IV. Developed a CAD system for a small company in Utah (1975).

Worked well for the civil engineers who needed the tools.

V. Computer Scientist and Animation Designer at the New York Institute of Technology Computer Graphics Lab (1980's)

A wonderful R&D playpen that spoiled us for the rigors of commercial programming jobs.

VI. Assistant Professor at the University of Michigan School of Art (Early 1990's)

Tense environment where I tried to integrate computer graphics into a traditional art program possessing lots of resistance.

VII. Technical Director at Industrial Light and Magic

Although I worked on the movies "Casper" and "The Mask" (the Jim Carey version), I discovered that my heart is really in R&D and not production.
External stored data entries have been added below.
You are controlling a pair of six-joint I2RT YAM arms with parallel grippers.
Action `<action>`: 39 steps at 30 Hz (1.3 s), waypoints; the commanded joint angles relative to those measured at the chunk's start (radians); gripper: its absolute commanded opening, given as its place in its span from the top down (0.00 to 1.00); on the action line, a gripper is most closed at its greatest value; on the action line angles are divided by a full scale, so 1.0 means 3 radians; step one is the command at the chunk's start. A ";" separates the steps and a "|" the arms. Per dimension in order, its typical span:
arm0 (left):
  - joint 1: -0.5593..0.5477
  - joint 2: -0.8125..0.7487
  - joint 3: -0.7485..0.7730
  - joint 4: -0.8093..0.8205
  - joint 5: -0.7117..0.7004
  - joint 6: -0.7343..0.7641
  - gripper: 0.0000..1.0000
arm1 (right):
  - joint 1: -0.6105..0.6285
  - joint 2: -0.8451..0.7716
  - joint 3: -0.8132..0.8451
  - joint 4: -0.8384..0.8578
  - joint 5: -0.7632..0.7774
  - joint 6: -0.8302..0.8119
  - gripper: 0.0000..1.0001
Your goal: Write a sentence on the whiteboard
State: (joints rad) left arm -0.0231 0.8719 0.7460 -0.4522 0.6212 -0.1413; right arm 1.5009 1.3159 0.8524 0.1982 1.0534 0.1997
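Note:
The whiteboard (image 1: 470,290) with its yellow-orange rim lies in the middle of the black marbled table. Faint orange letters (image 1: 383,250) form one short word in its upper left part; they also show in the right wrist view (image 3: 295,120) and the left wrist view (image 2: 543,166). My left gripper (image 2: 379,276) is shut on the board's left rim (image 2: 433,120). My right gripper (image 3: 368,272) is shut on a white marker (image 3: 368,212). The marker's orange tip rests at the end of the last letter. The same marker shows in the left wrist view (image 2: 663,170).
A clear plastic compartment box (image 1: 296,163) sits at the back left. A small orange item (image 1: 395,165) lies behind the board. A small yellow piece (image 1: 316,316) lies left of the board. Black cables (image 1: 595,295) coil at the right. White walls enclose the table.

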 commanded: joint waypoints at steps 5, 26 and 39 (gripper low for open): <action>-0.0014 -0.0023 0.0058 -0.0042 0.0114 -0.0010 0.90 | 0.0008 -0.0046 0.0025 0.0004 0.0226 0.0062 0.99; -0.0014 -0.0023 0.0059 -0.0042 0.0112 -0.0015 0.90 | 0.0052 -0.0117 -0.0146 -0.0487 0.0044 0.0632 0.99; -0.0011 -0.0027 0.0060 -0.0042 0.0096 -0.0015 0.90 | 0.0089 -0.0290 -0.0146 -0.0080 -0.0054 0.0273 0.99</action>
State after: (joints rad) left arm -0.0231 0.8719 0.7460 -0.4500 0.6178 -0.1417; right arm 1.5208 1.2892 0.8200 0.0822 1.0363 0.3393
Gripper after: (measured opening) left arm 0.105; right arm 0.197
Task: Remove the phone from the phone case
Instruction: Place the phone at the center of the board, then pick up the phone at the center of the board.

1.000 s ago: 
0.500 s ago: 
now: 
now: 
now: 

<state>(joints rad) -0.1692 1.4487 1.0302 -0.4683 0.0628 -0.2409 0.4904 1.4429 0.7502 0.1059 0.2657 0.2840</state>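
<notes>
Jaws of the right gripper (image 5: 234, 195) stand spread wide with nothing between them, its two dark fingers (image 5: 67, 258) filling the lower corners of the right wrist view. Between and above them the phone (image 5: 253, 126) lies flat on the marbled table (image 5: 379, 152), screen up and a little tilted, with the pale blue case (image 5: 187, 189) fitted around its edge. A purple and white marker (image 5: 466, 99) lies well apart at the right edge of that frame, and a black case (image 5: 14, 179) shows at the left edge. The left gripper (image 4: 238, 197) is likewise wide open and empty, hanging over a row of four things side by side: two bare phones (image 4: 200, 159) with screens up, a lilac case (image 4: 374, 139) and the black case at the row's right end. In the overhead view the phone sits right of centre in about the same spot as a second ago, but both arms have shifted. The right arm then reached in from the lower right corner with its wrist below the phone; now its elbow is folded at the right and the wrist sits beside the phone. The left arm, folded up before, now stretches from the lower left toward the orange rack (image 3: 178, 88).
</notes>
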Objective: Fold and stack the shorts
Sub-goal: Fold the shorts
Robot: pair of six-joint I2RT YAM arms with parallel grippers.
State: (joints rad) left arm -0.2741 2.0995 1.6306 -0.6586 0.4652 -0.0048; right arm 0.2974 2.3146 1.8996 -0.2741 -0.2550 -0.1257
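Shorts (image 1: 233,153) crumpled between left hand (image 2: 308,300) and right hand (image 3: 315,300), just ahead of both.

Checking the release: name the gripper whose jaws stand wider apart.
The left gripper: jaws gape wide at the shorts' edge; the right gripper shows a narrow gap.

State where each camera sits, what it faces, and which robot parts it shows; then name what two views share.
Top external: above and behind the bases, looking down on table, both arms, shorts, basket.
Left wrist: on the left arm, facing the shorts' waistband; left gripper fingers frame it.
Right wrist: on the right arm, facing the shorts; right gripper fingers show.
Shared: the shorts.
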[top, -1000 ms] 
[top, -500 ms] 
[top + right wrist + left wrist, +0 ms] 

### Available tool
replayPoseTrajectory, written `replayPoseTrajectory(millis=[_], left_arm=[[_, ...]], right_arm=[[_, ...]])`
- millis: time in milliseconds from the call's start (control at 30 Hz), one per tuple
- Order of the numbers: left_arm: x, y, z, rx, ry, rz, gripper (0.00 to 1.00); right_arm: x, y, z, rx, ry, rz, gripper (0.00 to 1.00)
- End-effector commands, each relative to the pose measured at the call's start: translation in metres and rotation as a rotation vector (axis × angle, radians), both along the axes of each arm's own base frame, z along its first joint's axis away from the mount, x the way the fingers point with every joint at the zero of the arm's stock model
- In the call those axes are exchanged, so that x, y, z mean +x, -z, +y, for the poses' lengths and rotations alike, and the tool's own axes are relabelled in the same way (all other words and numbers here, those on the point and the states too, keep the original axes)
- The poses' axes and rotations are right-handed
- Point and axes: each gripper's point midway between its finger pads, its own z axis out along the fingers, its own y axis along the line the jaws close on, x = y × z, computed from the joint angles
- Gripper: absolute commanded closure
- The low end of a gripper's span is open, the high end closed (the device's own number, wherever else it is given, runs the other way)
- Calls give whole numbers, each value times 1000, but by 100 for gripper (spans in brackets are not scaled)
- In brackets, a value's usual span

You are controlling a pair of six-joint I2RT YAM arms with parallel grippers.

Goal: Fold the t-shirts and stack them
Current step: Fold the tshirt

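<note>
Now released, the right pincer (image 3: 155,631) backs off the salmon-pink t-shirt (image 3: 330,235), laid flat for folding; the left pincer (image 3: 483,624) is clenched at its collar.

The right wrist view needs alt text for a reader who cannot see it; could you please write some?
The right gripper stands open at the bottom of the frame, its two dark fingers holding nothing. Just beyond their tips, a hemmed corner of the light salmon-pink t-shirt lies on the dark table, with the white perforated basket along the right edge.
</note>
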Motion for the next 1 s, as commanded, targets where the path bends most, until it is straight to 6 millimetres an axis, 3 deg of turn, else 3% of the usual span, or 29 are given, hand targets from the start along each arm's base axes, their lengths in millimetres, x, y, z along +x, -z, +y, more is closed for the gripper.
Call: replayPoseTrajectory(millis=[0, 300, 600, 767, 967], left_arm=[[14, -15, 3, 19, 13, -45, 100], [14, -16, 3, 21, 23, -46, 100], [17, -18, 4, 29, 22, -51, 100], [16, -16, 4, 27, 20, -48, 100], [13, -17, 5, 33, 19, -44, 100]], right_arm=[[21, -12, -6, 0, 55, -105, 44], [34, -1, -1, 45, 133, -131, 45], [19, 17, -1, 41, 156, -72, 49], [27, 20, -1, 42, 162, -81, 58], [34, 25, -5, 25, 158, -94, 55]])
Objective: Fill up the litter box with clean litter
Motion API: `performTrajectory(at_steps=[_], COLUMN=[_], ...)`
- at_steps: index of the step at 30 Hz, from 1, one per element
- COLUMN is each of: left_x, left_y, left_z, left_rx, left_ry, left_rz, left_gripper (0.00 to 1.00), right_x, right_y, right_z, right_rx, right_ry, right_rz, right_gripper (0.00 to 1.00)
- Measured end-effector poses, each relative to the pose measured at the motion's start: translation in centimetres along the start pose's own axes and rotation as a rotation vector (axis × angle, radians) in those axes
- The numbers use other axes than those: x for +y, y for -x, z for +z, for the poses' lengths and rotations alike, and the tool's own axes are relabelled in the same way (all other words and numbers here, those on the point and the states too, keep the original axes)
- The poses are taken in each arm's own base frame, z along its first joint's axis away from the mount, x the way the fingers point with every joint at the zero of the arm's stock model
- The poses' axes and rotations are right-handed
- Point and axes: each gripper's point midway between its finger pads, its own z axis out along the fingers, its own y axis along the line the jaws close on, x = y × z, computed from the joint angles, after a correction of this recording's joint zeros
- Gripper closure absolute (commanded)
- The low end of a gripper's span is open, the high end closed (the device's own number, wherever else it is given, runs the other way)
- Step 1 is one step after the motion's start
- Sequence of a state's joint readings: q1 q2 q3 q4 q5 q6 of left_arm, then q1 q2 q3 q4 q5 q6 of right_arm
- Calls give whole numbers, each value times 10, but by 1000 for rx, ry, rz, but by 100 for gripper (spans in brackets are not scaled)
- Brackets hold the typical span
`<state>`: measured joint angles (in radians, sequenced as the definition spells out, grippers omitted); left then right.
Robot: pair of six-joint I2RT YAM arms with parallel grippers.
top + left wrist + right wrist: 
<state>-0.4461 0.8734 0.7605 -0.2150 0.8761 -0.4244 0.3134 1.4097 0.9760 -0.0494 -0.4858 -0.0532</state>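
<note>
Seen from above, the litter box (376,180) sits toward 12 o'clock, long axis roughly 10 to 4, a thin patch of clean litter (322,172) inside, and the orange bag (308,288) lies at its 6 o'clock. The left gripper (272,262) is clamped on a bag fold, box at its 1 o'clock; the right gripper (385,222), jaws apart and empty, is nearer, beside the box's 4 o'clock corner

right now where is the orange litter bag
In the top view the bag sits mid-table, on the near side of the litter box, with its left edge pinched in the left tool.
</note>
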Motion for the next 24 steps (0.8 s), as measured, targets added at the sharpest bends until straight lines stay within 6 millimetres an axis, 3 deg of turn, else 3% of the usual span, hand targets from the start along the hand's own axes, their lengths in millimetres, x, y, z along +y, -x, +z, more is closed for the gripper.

ILM is quite a factory.

VIII. Adobe Systems and Apple Computer (mid-1990's)

Created drawings of people on the train on my way to work and used them to test the development of Photoshop. (see my portfolio section)

At Apple: Wonderful assortment of artists and musicians working on a wide variety of projects-- until Steve Jobs came back and threw us all out.

IX. Associate Professor in the School of Film and Animation at Rochester Institute of Technology (late-1990's to late-2000's)

My life flew by in a whiz! I got an MFA in Art at University of Utah while I worked on the ARPA project to develop computer graphics under David Evans and Ivan Sutherland. Then I went to Long Island, NY, to work for Alexander Schure, who wanted to become the new Walt Disney. A bunch of guys split from Alex to work for George Lucas and formed PIXAR, but I didn't join them. Instead I hung out at NYIT in Old Westbury, L.I., for eleven years enjoying myself working with old animators who had worked on Popeyes and Betty Boop in the past. I also started teaching "programming for artists" at NYIT. Then I headed off to University of Michigan, where I taught computers to artists for four years, went out to the bay area to work for George Lucas at Industrial Light and Magic, worked for Adobe and Apple Computer, got fired by Steve Jobs, and landed an Associate Professor position teaching computer animation at the School of Film and Animation at Rochester Institute of Technology. After ten years of teaching at RIT, I retired from there in 2007.

Teaching, for me, has been brutal-- especially in the 1980's and 1990's. In art departments, painters and sculptors saw my technical emphasis on art as an unwelcome intrusion into their territory. This was especially true at the University of Michigan School of Art, where the dean was expelled over these issues. Since the dean was responsible for me being there, I soon followed her out the door. The controlling faculty committee actually told me to stop teaching programming to artists. In all my years of teaching, I could not find a place to teach the principles to which I adhere. At RIT, I had to survive by learning and teaching Maya-- a 3D modeling and animating package used in the film industry. I tried to stay one step ahead of the students. I didn't always make it. At least RIT allowed me to teach programming to artists. However, they weren't interested in any of my software development.

Now I formed a little one-man company called Pal Katoonz and I'm back to writing software to make art and animation. My work employs the principles I started at CMU-- using mathematics and computers to develop ideas with no goal in sight, and seeing where the ideas take me. With the computer, I'm like a child in a playpen again. PalkArt™ has emerged this way. With the computer as a canvas, I make programming "brushstrokes". I look at the results produced by this digital canvas and see what the "brushstrokes" suggest to do next. The software suggests where it wants to go. I work more like nature does than as an engineer does. I develop modules of code that get modified and reused for each function that emerges. My programs evolve like cells do in the human body. The same cell structure, with slight modification, is used both in the brain and the kidney.

I found that I'm not suited for the commercial programming environment, so throughout my career I avoided it as much as I could. Contrary to my playpen philosophy, commercial programming positions require you accomplish pre-set goals and attempts to convert you into a machine that programs machines.